I do encourage you to put as much time and effort as you can in building your internal relationships. Building those inside connections takes a whopping lot of time, but it will make a world of difference for you. As you can address and comfort the pain that each of your insiders feels, you will feel better as a whole.
Thanks for posting — it’s good to see you here.
This is a hard topic for us. We have a couple people who are very important to us and help us alot. We aren’t completely alone. And yet, it sometimes feel like we are. And it is so hard to reach out. Being around people is so scary. Especially that “alone in a crowded room” feeling. When I am the only one offended by something because my history makes me sensitive to it, or I am the only one who can’t join the conversation about happy childhoods… The only one for so many things.
I cannot tell you how much this blog has helped me feel so not alone. I have found your words insightful and your questions ones that help me figure out me, which helps me relate to others better.
The other thing that has been incredibly helpful, has been Survivor Forum. I didn’t think it would really matter much if i wrote there, because I had been writing down answers to questions elsewhere. But having someone else respond to my writings has made a world of difference in me. I have been not so grumpy with my kids, and feeling so much more understood. The bonus, for me is that i get to be heard from outside, and understand my insides better.

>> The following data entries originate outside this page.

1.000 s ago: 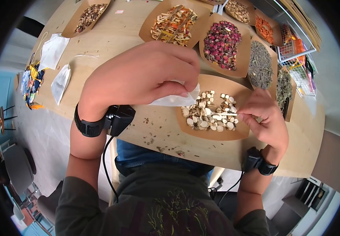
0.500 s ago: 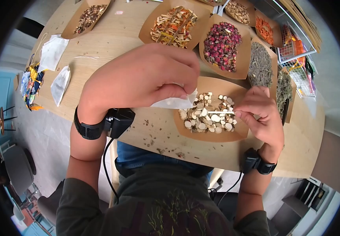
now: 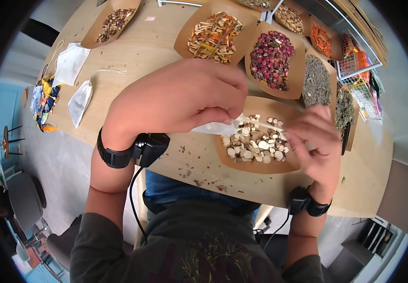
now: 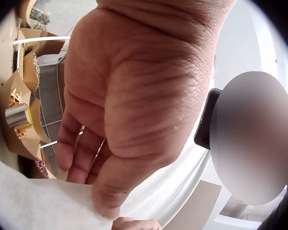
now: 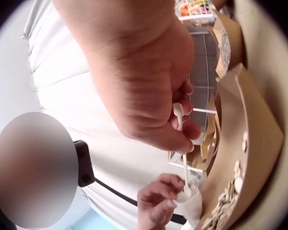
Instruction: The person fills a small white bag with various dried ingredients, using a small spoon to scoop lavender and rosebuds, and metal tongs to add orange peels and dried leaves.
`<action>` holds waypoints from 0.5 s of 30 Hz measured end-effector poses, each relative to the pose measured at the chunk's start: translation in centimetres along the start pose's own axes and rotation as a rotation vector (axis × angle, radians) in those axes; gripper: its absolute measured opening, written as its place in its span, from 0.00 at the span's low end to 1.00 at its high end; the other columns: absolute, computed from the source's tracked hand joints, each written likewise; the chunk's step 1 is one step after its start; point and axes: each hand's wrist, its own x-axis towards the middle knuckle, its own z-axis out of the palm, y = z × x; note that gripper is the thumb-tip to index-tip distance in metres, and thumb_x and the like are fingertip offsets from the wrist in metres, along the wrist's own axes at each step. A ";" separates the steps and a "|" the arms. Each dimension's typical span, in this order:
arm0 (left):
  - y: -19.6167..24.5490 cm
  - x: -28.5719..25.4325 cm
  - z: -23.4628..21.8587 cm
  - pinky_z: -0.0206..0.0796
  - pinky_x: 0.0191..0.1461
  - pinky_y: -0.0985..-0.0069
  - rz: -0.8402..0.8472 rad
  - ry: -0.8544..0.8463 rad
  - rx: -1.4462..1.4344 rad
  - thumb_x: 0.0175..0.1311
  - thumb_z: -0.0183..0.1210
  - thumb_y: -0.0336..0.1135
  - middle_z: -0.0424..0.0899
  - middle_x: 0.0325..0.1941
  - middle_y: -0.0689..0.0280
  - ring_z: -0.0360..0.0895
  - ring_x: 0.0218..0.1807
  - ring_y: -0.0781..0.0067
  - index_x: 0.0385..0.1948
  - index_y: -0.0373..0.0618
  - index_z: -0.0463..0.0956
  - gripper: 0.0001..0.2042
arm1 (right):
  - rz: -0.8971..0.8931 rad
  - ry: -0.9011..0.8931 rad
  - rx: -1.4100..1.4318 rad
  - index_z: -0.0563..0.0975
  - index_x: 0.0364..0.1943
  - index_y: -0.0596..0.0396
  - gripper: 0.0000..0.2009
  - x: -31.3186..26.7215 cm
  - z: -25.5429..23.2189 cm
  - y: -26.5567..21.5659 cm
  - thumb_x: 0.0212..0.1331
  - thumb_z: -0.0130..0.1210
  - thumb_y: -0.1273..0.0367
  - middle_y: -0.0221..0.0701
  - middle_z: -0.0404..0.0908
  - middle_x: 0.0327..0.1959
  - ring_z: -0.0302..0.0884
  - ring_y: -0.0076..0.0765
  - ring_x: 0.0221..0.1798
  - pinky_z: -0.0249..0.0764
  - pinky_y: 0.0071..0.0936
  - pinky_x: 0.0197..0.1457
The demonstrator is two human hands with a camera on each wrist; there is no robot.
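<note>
My left hand (image 3: pixel 180 99) pinches a thin white tea bag (image 3: pixel 215 128) between thumb and fingers; in the left wrist view the bag (image 4: pixel 48 203) spreads below the fingertips. My right hand (image 3: pixel 315 141), blurred, pinches a slim white spoon (image 3: pixel 269 126) whose far end points left to the bag. In the right wrist view the spoon's (image 5: pixel 185 170) lower end is at the bag's mouth, beside the left fingers. Beneath both hands sits a brown paper tray (image 3: pixel 284 167) with pale round dried slices (image 3: pixel 260 146).
Behind stand paper trays of rosebuds (image 3: pixel 272 59), mixed peel strips with tongs (image 3: pixel 216 35) on top, and grey herbs (image 3: pixel 316 80). A filled bag (image 3: pixel 80 103), flat bags (image 3: pixel 71 63) and patterned pouches (image 3: pixel 46 101) lie at left. Crumbs (image 3: pixel 199 181) dot the table's front edge.
The spoon has gone from over the slices to the bag's mouth, its far end rising leftward. My left hand keeps its pinch on the bag. The head view has shifted slightly.
</note>
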 end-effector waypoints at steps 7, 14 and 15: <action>0.1 0.0 -0.1 0.77 0.47 0.61 -0.008 -0.009 0.004 0.62 0.72 0.23 0.86 0.46 0.61 0.86 0.44 0.53 0.37 0.41 0.83 0.07 | 0.062 0.031 0.043 0.89 0.35 0.59 0.07 -0.8 -1.1 1.2 0.51 0.71 0.80 0.33 0.86 0.29 0.78 0.43 0.38 0.69 0.40 0.53; 0.4 0.1 -0.5 0.81 0.51 0.63 -0.005 -0.018 0.021 0.61 0.74 0.24 0.88 0.49 0.58 0.88 0.47 0.54 0.37 0.40 0.85 0.07 | 0.123 -0.003 -0.037 0.88 0.33 0.58 0.07 -1.1 -1.6 2.2 0.49 0.69 0.80 0.33 0.84 0.28 0.76 0.43 0.38 0.68 0.39 0.52; 0.4 0.0 -0.5 0.82 0.52 0.63 0.006 -0.015 0.015 0.61 0.74 0.24 0.89 0.49 0.57 0.89 0.48 0.54 0.36 0.39 0.86 0.06 | 0.120 -0.051 -0.028 0.87 0.32 0.58 0.07 -1.1 -1.5 2.2 0.49 0.69 0.80 0.32 0.84 0.28 0.77 0.43 0.38 0.68 0.39 0.52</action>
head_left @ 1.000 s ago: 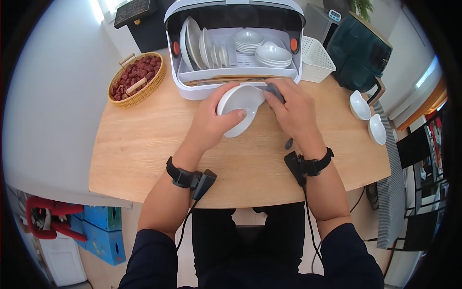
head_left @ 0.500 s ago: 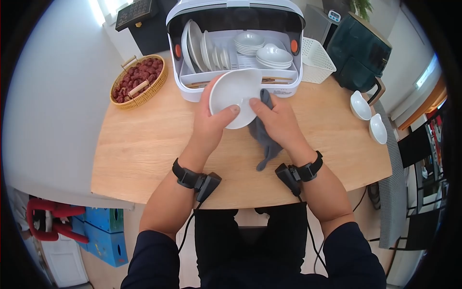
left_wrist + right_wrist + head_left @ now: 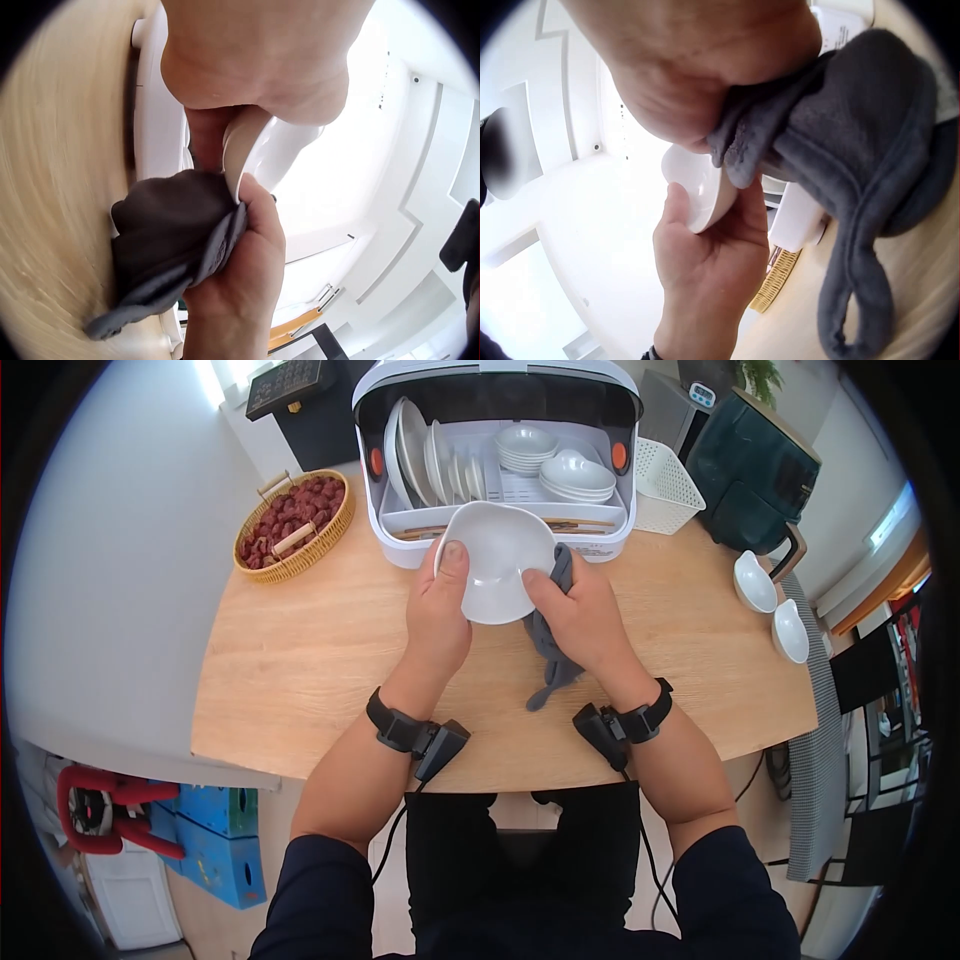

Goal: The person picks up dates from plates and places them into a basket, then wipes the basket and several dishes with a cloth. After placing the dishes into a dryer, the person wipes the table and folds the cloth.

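A white bowl (image 3: pixel 497 560) with a wavy rim is held up in front of the dish cabinet, its inside facing the head camera. The left hand (image 3: pixel 438 610) grips its left side, thumb over the rim. At the right side, the right hand (image 3: pixel 580 610) pinches the rim with its thumb and also holds a grey cloth (image 3: pixel 548 650) that hangs below the bowl. In the left wrist view the cloth (image 3: pixel 169 240) is bunched behind the bowl (image 3: pixel 251 146). A loop of the cloth (image 3: pixel 855 150) dangles in the right wrist view.
The open white cabinet (image 3: pixel 400 548) holds upright plates, stacked bowls and chopsticks. A wicker basket (image 3: pixel 330 540) of dark red fruit stands left. Rightward are a white perforated basket (image 3: pixel 665 485), a dark green appliance (image 3: pixel 750 470) and two small white bowls (image 3: pixel 754 582) (image 3: pixel 790 631) near the table's edge.
The bowl has turned to face the camera more squarely, and the left thumb has shifted up its rim. Since the earliest frame, the right hand has come lower, with the cloth now hanging visibly below it.
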Demonstrator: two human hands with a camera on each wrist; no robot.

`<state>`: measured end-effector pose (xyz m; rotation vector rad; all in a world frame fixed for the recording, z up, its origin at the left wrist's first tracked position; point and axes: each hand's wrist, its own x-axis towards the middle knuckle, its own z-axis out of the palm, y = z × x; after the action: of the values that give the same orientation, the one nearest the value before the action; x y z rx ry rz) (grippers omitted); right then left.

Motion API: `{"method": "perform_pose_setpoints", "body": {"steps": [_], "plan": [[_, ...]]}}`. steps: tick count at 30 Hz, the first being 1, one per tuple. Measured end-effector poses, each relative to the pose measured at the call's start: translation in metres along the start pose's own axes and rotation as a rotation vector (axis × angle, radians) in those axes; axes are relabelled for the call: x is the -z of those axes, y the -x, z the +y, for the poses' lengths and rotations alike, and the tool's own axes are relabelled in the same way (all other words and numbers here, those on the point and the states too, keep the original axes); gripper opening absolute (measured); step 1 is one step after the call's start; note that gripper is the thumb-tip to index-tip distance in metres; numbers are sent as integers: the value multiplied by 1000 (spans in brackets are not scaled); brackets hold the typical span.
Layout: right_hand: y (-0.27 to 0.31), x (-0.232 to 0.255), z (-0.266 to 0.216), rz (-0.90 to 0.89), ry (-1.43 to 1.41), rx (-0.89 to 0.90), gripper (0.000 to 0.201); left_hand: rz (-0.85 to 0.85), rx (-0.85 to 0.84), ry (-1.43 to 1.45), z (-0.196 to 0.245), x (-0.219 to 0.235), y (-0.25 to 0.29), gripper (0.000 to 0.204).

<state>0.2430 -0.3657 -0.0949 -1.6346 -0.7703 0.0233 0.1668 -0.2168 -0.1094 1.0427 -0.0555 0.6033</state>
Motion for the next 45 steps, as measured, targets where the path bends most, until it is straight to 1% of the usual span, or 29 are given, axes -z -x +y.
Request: {"method": "perform_pose_setpoints", "body": {"steps": [2,4,6,8,10,11,12,13,14,15,16,17,20,22,23,25,26,27,28,31,33,35,36,37,39,41,43,44,45], "plan": [[-3,10,2,8,53,-32,32,22,-30,-36,2,0,-1,47],[-6,15,1,2,113,-58,32,32,-160,-419,2,2,-3,41],[-6,17,-3,1,233,-62,32,61,-187,-534,5,4,-2,39],[-2,13,-9,-1,167,-28,34,88,-214,-652,8,8,-3,37],[0,9,-12,-7,100,9,35,161,-58,-660,7,16,-9,37],[0,8,-13,13,54,184,39,165,-60,-658,4,17,-9,37],[0,7,-13,35,6,358,43,102,95,-615,0,17,-9,36],[0,8,-14,35,6,359,43,36,250,-571,-3,16,-8,36],[0,8,-15,-38,-92,381,47,33,251,-572,-7,13,-6,36],[2,10,-15,-109,-189,398,50,-114,280,-685,-11,9,0,36],[3,8,-13,-145,-303,324,55,-264,310,-794,-14,6,5,35],[2,8,-11,-138,-301,320,55,-271,314,-793,-15,4,7,35],[0,9,-9,-283,-876,-196,56,-255,392,-527,-14,-3,10,34],[1,-2,-6,-268,-987,-280,57,-16,167,-381,-20,-7,6,34],[1,-8,-1,-254,-1095,-368,58,-18,165,-382,-18,-5,5,34],[1,-10,8,-303,-1162,-481,59,168,-122,-754,-2,-5,2,34],[3,-13,10,-297,-1179,-574,59,176,-123,-755,0,2,-1,34],[5,-17,9,-290,-1196,-669,58,229,-240,-920,-1,12,-6,31],[6,-16,-1,-244,-1152,-767,56,281,-358,-1086,-2,20,-10,30],[2,0,8,-344,-1116,-790,52,375,-467,-1198,-3,33,-19,35],[-1,10,1,-273,-1062,-774,43,383,-462,-1227,-1,38,-20,36],[-5,18,-3,-130,-783,-453,38,381,-453,-1252,0,39,-20,37],[-6,16,-12,30,-717,-357,33,369,-405,-1259,1,38,-19,38],[-6,20,-14,29,-713,-357,33,357,-356,-1265,2,36,-18,39],[-9,33,-15,-90,77,-69,36,338,-334,-1228,4,30,-15,38],[-5,23,-13,-128,111,-108,35,315,-316,-1195,7,25,-13,36],[-5,16,12,-183,11,-169,36,216,-199,-947,9,21,-9,32],[-7,18,13,-195,-32,-265,37,217,-198,-944,9,21,-9,32],[-8,19,13,-197,-27,-262,37,100,-119,-757,11,23,-10,30]]}}
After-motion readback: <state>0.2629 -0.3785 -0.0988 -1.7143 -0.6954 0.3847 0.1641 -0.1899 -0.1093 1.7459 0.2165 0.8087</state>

I cannot thank you enough for all you do to help dissociative people, to help me.
Kathy Broady says
Thanks for your post, and I’m very happy to hear that this blog has been helpful for you. That’s excellent.
And yes, I have to agree with you about the importance and value of feedback and personal interaction that people get within a forum setting. It does make a lot of difference. Absolutely.

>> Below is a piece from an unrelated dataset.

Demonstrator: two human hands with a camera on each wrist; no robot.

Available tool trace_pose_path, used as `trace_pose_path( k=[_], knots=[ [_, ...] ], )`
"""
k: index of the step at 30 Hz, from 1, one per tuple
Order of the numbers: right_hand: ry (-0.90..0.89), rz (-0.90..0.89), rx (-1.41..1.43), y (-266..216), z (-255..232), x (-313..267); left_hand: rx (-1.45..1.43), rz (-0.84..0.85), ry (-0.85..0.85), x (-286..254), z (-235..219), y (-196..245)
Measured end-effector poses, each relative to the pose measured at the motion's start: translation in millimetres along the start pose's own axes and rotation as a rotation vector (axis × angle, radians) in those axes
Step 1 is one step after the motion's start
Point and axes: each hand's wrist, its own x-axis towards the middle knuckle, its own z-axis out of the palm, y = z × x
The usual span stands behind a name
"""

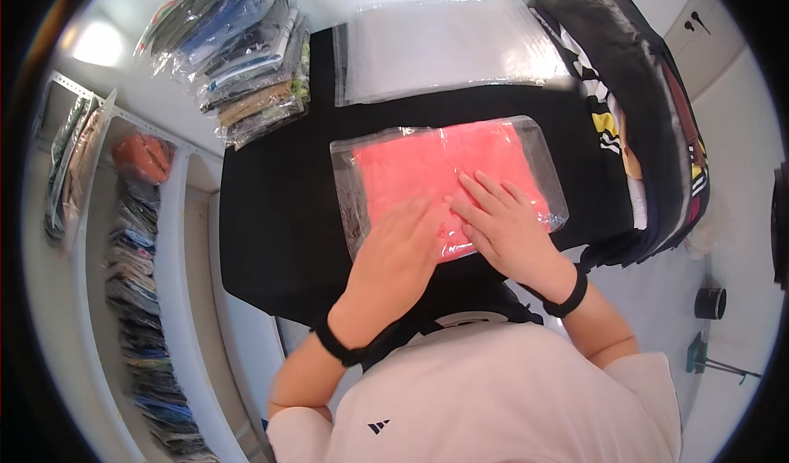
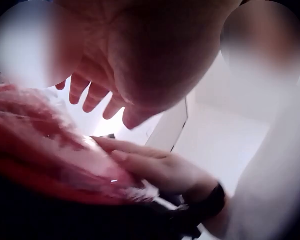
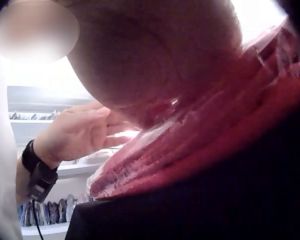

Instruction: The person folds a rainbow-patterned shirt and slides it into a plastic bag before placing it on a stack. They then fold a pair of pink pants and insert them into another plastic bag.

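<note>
A coral-pink folded cloth [image 1: 411, 155], likely a garment, lies inside a clear plastic bag [image 1: 549, 163] on the black-covered table. My right hand [image 1: 514, 224] rests on the lower right of the bag with its fingers spread and straight. The left hand [image 1: 399, 253] is over the bag's lower left part, fingers extended; in the left wrist view a gap shows between its fingers [image 2: 92, 97] and the packed cloth [image 2: 50, 145]. From the right wrist, the right palm [image 3: 155, 50] presses close on the plastic, with the left hand [image 3: 75, 132] beyond it.
Behind the bag lies a stack of clear plastic bags [image 1: 444, 43]. Bagged garments [image 1: 255, 60] are piled at the back left, and dark clothes [image 1: 641, 76] lie along the right side. White shelves [image 1: 189, 266] with more packed clothes [image 1: 144, 298] stand at the left.
</note>
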Motion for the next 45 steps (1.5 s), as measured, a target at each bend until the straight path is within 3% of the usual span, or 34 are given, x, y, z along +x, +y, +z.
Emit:
trace_pose_path(
  k=[2, 5, 10, 18, 28, 30, 31, 33, 35, 36, 38, 45],
  knots=[
    [-0.061, -0.024, 0.061, 9.6, 0.3, 2.4, 0.258, 0.125, -0.172, 14.4, 15.2, -4.5],
    [-0.081, -0.119, -0.124, 19.3, -14.6, 7.4, 0.377, 0.115, -0.183, 13.8, 23.3, -21.1],
    [-0.141, -0.154, -0.112, 32.4, -3.4, 8.0, 0.325, 0.071, -0.237, 12.3, 31.3, -29.9],
    [-0.281, -0.068, 0.012, 38.3, 0.7, 16.5, 0.207, -0.003, -0.385, 20.1, 34.3, -40.7],
    [-0.285, -0.077, 0.078, 48.4, -1.3, 15.9, 0.195, 0.044, -0.345, 18.9, 31.6, -43.3],
    [-0.317, -0.043, 0.260, 53.8, -7.6, 15.6, 0.209, 0.073, -0.320, 22.3, 24.1, -46.2],
    [-0.311, -0.055, 0.244, 55.8, -16.7, 15.9, 0.124, 0.015, -0.369, 24.8, 16.8, -49.6],
    [-0.472, -0.020, 0.039, 60.8, -39.0, 15.3, 0.046, -0.043, -0.411, 31.0, 4.1, -51.3],
    [-0.498, -0.037, -0.025, 66.1, -50.8, 19.1, 0.268, 0.034, -0.398, 38.0, -7.0, -50.1],
    [-0.516, -0.093, -0.064, 69.2, -53.6, 22.6, 0.275, 0.035, -0.394, 42.6, -7.7, -48.6],
    [-0.558, -0.215, -0.114, 75.2, -53.1, 30.1, 0.179, 0.206, -0.446, 54.2, -4.2, -42.9],
    [-0.753, -0.271, -0.143, 89.3, -45.0, 48.7, 0.214, 0.261, -0.557, 71.1, 24.4, -65.4]
  ],
)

I’m glad to hear that you are recognizing progress and positive effects even in your home life. That’s excellent !!! Good for you — it’s obvious that YOU are doing lots of hard work. I can tell you are taking your healing seriously, and clearly you are putting a lot of time and effort into your therapy work. Doing homework between sessions, and working on healing issues between sessions is SO important. Well done, haberlach, well done!